Would you copy out exactly the lines of the listing below, beginning with the one that contains "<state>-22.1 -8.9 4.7" and ending with the last?

============

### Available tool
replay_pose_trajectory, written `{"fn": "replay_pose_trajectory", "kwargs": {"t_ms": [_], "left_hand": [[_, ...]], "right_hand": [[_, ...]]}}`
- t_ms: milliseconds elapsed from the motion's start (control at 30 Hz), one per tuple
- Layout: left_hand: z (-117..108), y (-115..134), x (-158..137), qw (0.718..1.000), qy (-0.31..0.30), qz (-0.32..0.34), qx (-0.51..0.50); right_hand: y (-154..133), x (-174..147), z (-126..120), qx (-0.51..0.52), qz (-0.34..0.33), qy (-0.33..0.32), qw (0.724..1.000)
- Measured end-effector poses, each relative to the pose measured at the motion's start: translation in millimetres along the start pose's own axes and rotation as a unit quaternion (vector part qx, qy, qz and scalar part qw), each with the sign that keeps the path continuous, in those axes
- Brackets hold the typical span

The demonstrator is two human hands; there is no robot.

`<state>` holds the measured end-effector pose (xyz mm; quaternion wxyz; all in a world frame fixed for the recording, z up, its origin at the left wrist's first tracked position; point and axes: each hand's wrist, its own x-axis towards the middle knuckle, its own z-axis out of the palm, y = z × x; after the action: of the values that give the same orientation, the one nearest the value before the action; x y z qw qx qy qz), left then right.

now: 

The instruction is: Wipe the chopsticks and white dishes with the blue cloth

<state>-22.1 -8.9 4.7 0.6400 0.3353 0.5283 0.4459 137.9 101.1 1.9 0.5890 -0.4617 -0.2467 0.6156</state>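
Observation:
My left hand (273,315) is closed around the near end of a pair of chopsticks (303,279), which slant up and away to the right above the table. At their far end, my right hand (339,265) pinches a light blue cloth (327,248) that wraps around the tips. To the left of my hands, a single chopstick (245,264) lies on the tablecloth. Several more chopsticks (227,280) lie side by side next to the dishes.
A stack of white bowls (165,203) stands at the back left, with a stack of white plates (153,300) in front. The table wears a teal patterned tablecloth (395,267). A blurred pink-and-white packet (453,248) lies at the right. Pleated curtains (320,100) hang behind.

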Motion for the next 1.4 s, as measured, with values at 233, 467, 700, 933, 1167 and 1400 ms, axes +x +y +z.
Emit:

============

**Response**
<state>-22.1 -8.9 4.7 0.6400 0.3353 0.5283 0.4459 137.9 101.1 1.9 0.5890 -0.4617 -0.2467 0.6156</state>
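Observation:
My left hand (273,315) is closed around the near end of a pair of chopsticks (303,279), which slant up and away to the right above the table. At their far end, my right hand (339,265) pinches a light blue cloth (327,248) that wraps around the tips. To the left of my hands, a single chopstick (245,264) lies on the tablecloth. Several more chopsticks (227,280) lie side by side next to the dishes.
A stack of white bowls (165,203) stands at the back left, with a stack of white plates (153,300) in front. The table wears a teal patterned tablecloth (395,267). A blurred pink-and-white packet (453,248) lies at the right. Pleated curtains (320,100) hang behind.
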
Motion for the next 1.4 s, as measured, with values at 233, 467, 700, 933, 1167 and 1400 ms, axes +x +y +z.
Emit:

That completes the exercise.